▶ [What to do]: Each of the records below must be reproduced verbatim.

▶ [Stored data entries]:
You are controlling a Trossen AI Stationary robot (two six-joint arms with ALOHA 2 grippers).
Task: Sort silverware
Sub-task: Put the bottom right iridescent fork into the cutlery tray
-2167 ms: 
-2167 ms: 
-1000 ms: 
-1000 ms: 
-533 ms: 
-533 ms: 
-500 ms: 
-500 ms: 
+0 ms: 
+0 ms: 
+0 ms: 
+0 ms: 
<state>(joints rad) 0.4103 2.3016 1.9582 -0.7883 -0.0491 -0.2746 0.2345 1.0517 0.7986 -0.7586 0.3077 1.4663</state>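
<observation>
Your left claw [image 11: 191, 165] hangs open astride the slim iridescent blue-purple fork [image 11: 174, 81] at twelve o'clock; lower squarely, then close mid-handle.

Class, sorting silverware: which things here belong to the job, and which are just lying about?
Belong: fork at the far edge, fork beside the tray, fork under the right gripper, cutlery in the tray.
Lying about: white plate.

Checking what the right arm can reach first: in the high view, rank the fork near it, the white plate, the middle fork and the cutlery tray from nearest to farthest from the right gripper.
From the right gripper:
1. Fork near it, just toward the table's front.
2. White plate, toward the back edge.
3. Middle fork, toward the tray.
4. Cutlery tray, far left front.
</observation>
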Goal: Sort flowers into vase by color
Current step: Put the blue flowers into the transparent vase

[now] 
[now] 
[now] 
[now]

▶ [Exercise answer]:
You are controlling a Trossen AI Stationary robot (two six-joint arms with ALOHA 2 grippers).
Task: Sort silverware
Sub-task: Put the bottom right iridescent fork into the cutlery tray
-2167 ms: 
-2167 ms: 
-1000 ms: 
-1000 ms: 
-533 ms: 
-533 ms: 
-500 ms: 
-500 ms: 
+0 ms: 
+0 ms: 
+0 ms: 
+0 ms: 
<state>(joints rad) 0.4103 2.3016 1.9582 -0.7883 -0.0491 -0.2746 0.2345 1.0517 0.7986 -0.7586 0.3077 1.4663</state>
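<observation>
Your left claw [image 11: 191, 165] hangs open astride the slim iridescent blue-purple fork [image 11: 174, 81] at twelve o'clock; lower squarely, then close mid-handle.

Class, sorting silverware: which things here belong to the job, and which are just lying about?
Belong: fork at the far edge, fork beside the tray, fork under the right gripper, cutlery in the tray.
Lying about: white plate.

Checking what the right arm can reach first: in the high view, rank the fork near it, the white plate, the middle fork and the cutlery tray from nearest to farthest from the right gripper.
From the right gripper:
1. Fork near it, just toward the table's front.
2. White plate, toward the back edge.
3. Middle fork, toward the tray.
4. Cutlery tray, far left front.
</observation>
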Goal: Sort flowers into vase by color
Current step: Put the blue flowers into the transparent vase

[now] 
[now] 
[now] 
[now]

No further output is needed for the exercise.